This work addresses the high inference latency and computational cost of diffusion models arising from their iterative denoising process. The authors propose a timestep-aware dynamic inference acceleration method that learns dedicated masks for each denoising step to dynamically skip redundant network blocks and reuse intermediate features, thereby reducing computation. To mitigate the high memory overhead of global backpropagation, mask optimization is performed independently per timestep. Stability is further enhanced through timestep-aware loss scaling and a knowledge-guided mask refinement strategy. The approach achieves significant inference speedups across diverse architectures—including DDPM, LDM, DiT, and PixArt—while preserving generation quality.

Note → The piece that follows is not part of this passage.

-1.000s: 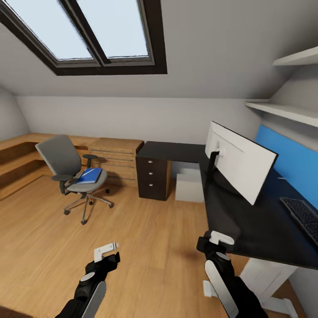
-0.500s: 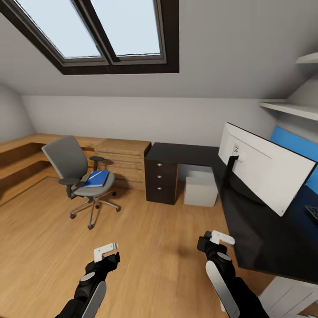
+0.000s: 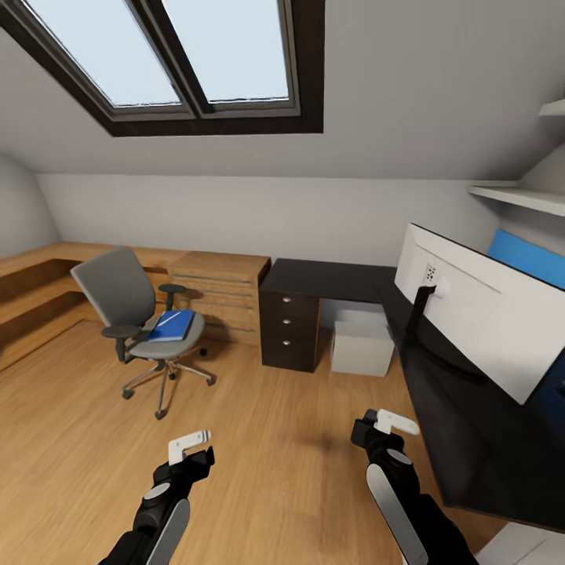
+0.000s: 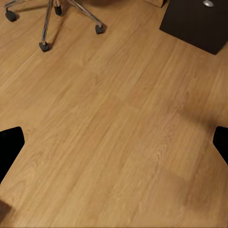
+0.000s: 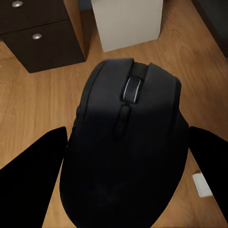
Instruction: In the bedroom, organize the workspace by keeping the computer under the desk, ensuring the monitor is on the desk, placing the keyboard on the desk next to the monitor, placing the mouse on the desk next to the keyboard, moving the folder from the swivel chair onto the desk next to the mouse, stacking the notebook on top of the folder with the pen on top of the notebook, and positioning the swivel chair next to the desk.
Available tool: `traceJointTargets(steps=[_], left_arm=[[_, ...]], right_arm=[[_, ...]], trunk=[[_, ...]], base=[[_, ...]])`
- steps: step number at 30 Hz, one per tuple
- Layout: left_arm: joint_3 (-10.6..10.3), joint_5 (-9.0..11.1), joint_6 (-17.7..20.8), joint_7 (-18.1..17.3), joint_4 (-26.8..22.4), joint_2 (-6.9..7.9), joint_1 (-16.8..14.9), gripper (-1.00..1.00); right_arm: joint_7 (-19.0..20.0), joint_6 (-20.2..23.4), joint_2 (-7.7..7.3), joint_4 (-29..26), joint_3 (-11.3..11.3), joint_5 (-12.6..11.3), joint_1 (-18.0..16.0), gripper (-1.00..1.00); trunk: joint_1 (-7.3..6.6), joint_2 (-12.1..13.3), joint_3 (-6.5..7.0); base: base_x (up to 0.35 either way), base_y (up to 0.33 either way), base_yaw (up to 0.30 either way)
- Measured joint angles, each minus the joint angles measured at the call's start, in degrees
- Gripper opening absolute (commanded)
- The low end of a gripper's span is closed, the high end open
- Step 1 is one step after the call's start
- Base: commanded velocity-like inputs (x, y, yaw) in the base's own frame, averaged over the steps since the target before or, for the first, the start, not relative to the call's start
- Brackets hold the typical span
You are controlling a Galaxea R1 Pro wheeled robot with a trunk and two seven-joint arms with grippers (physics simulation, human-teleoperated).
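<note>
A grey swivel chair (image 3: 125, 302) stands on the wood floor at the left, a blue folder (image 3: 171, 324) lying on its seat. The black L-shaped desk (image 3: 337, 276) runs along the right, with the white-backed monitor (image 3: 486, 314) on it. A white computer box (image 3: 361, 345) sits under the desk. My right gripper (image 3: 384, 424) is low in front of the desk edge, shut on a black mouse (image 5: 126, 147). My left gripper (image 3: 190, 443) hangs open and holds nothing above bare floor (image 4: 114, 123). The keyboard is out of view.
A dark drawer unit (image 3: 292, 329) stands under the desk's left end, beside a low wooden cabinet (image 3: 212, 290) and wooden steps along the far wall. The chair's wheeled base (image 4: 47, 19) and the drawer unit (image 4: 197, 21) appear in the left wrist view. Wall shelves (image 3: 518, 196) hang above the desk.
The whole view has shifted: the desk and monitor slid right, the keyboard left the picture and the chair sits nearer the middle. Both grippers keep the same pose.
</note>
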Motion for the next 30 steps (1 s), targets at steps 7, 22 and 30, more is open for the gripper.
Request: traceJointTargets(steps=[7, 22, 30], left_arm=[[0.0, 0.0, 0.0, 0.0, -0.1, -0.01, 0.0, 1.00], [0.0, 0.2, 0.0, 0.0, -0.1, -0.01, 0.0, 1.00], [-0.1, 0.1, 0.0, 0.0, -0.1, -0.11, 0.0, 1.00]], right_arm=[[0.0, 0.0, 0.00, 0.0, 0.0, 0.0, 0.0, -1.00], [0.0, 0.0, -0.11, -0.1, 0.0, 0.2, 0.1, -1.00], [0.0, -0.2, -0.76, -2.6, 0.0, 2.2, 1.1, -1.00]], trunk=[[-1.54, 2.8, 1.89], [-4.87, 8.8, 5.07], [-6.18, 11.3, 6.16]], base=[[0.020, -0.001, 0.000], [0.271, 0.088, 0.000], [0.276, 0.098, 0.000]])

Diffusion Probabilistic Models (DPMs) have achieved great success in image generation but suffer from high inference latency due to their iterative denoising nature. Motivated by the evolving feature dynamics across the denoising trajectory, we propose a novel framework to optimize the computational graph of pre-trained DPMs on a per-timestep basis. By learning timestep-specific masks, our method dynamically determines which blocks to execute or bypass through feature reuse at each inference stage. Unlike global optimization methods that incur prohibitive memory costs via full-chain backpropagation, our method optimizes masks for each timestep independently, ensuring a memory-efficient training process. To guide this process, we introduce a timestep-aware loss scaling mechanism that prioritizes feature fidelity during sensitive denoising phases, complemented by a knowledge-guided mask rectification strategy to prune redundant spatial-temporal dependencies. Our approach is architecture-agnostic and demonstrates significant efficiency gains across a broad spectrum of models, including DDPM, LDM, DiT, and PixArt. Experimental results show that by treating the denoising process as a sequence of optimized computational paths, our method achieves a superior balance between sampling speed and generative quality. Our code will be released.